October 28, 2014
By Request Extra: Deb Aoki On That Tezuka-Related Kickstarter

I wrote last week about
Alex Hoffman's critical analysis of Digital Manga Publishing's Osamu Tezuka-related crowd-funder; I missed
Deb Aoki's articulate summary of that analysis and through it the crowd-funder more generally.
Checking in, it doesn't look like that particular crowd-funder has garnered a lot of momentum in its first week. Aoki points out there have been some concrete changes in the rewards structure that speak directly to one of the complaints, the lack of physical comics product at lower incentive levels. It doesn't seem like that move has triggered a surge in participation.

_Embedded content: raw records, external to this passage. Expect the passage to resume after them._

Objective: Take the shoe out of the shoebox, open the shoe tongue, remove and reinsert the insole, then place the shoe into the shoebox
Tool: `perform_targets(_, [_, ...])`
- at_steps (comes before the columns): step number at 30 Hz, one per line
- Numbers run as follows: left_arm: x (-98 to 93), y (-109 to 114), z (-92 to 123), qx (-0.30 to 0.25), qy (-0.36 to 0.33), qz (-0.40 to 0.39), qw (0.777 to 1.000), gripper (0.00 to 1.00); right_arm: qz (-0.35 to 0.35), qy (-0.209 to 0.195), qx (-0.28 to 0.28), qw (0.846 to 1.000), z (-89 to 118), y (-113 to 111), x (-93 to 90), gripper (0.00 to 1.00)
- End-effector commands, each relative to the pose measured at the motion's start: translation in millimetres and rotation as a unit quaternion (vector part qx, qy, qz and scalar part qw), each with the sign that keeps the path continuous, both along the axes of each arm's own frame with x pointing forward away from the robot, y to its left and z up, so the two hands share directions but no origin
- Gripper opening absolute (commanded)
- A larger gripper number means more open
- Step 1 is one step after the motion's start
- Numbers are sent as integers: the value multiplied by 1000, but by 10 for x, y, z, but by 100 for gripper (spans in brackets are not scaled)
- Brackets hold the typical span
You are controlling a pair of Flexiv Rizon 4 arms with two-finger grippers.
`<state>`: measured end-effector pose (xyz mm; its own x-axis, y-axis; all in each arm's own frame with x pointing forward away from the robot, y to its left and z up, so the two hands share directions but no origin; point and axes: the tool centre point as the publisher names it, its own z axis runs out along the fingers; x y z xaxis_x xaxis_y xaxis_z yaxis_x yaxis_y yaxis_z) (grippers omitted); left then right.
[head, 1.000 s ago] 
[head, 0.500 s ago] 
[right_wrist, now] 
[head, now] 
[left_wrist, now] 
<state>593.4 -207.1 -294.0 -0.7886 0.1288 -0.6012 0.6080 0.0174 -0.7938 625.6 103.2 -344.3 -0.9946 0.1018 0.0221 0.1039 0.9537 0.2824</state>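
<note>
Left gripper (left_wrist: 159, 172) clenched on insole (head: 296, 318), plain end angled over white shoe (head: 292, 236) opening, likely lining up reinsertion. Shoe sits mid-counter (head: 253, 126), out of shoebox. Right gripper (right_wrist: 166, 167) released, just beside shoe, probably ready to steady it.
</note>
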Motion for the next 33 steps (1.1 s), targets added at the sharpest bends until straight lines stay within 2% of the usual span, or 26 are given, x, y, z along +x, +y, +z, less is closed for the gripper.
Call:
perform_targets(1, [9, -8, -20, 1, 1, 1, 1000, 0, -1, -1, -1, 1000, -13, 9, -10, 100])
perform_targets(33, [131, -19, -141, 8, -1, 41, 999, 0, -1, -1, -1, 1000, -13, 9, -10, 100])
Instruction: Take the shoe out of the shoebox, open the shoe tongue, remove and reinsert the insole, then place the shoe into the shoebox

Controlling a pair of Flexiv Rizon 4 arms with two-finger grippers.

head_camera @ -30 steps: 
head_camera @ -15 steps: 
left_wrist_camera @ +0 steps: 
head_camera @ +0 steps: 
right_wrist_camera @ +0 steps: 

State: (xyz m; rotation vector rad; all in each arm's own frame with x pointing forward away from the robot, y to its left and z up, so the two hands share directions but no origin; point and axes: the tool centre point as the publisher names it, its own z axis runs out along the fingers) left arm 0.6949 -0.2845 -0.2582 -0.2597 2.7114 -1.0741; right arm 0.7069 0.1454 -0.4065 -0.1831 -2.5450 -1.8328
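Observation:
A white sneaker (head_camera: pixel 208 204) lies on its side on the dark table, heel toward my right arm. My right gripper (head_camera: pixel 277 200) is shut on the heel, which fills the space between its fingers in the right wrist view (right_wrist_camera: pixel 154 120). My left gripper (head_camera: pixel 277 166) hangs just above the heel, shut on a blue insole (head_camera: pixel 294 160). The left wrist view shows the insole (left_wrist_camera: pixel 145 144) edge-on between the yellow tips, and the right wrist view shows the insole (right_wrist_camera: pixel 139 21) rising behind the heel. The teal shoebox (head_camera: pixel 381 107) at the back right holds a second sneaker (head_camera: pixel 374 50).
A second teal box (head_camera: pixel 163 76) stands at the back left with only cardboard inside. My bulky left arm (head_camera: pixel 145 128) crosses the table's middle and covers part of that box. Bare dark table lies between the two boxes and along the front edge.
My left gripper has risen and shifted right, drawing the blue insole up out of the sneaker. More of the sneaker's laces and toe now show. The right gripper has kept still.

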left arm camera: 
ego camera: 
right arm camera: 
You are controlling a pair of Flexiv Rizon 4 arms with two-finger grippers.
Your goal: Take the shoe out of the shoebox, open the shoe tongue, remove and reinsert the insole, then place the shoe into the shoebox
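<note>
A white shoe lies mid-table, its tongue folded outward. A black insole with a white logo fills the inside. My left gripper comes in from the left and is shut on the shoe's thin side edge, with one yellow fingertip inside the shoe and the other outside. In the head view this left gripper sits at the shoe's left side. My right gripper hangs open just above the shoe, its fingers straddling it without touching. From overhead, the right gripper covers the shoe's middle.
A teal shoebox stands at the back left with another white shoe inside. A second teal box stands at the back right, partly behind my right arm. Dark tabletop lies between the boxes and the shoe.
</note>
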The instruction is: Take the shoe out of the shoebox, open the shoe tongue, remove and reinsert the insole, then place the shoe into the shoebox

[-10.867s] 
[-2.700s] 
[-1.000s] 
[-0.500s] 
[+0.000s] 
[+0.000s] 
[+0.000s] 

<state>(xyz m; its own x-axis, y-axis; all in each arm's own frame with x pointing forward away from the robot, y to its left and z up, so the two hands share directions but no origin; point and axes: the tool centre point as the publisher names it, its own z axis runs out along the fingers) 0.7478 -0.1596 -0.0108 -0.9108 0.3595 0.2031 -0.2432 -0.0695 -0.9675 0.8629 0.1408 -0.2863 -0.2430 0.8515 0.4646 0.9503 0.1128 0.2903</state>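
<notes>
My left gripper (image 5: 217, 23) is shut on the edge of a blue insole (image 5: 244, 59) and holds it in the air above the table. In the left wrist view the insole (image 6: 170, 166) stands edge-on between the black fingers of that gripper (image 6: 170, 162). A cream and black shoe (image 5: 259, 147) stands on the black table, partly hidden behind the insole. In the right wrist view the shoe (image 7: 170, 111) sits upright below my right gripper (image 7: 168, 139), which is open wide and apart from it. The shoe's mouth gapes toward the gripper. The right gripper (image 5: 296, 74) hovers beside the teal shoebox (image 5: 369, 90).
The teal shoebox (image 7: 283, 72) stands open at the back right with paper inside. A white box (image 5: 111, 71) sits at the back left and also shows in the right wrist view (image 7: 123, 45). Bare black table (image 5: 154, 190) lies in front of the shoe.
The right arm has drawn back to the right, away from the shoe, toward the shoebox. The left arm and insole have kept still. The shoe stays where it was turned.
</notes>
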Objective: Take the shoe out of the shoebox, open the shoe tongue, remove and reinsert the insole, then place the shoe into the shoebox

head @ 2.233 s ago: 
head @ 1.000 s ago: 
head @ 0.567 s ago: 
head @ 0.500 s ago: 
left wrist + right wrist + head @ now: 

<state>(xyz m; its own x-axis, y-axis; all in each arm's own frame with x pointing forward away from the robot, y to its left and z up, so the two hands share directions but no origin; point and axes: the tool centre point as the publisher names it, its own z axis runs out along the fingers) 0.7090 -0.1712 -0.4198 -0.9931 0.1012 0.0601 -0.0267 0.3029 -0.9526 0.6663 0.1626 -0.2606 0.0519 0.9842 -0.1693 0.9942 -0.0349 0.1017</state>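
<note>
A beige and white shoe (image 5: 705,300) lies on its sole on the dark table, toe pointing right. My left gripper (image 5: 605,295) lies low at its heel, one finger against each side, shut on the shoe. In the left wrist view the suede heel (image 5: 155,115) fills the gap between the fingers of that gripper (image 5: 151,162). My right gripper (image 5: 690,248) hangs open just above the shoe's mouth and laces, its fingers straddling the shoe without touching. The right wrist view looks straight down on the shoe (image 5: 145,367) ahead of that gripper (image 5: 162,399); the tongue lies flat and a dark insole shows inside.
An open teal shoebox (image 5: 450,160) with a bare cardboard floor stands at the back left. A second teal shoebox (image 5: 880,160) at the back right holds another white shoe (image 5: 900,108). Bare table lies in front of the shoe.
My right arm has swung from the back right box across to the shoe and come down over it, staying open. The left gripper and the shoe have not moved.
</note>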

Looking over the whole thing one more time, I remain semi-baffled by how this particular crowd-funder is structured and justified. I'm glad I'm not alone. I hope that people stay away from easy comparisons to crowd-funders from publishers like Last Gasp and Fantagraphics. Both of those companies have
decades of displayed performance. In Fantagraphics' case, there's also a pretty easy to grasp unique role they have in the marketplace: if they don't do certain things, they don't get done. Mostly, though, it seems like the differences in how the various crowd-funders have been presented -- trigger reason, number of books involved, reward level compared to incentive offered, number of employees supported, implications for the future -- need to be processed as actual differences with corresponding value rather than as value-less strategies that either work or don't. In comics we're really quick to let the end justify the means. I would hope that some of these criticisms would be made even if the Tezuka crowd-funder was going gangbusters.
I also wonder if this doesn't get back to an older issue, a perceived need for some sort of direct-to-consumer mechanism that works along similar lines
without some sort of charitable ethos or moral force or kindness or personal plea or even just the flattery of being on a certain kind of team having to be employed, either explicitly or implicitly. On a certain level it feels like we're using the same collections plate while being presented with a thousand different colored envelopes on the back of the pew in front of us. I'm all for stricter consideration of the details becoming a thing, and would more than welcome a sustained curiosity about how and when and from whom capital finds its way into an creative work's lifespan.
Update: Heidi MacDonald
unearthed a Tezuka-related, crowd-funded project that crashed and burned the old-fashioned way: massive incompetence by inexperienced publishers trusted by those giving them money and then failing to come through. The thought that you could raise $52k to publish a single book and then not even get close to having it get out there is kind of amazing to me -- if you have enough on the ball to secure a license, it seems like you would have enough on the ball to know what shipping costs. At the same time, I think this kind of thing is almost a necessary corrective to the over-application of the moral force of crowdfunding argument.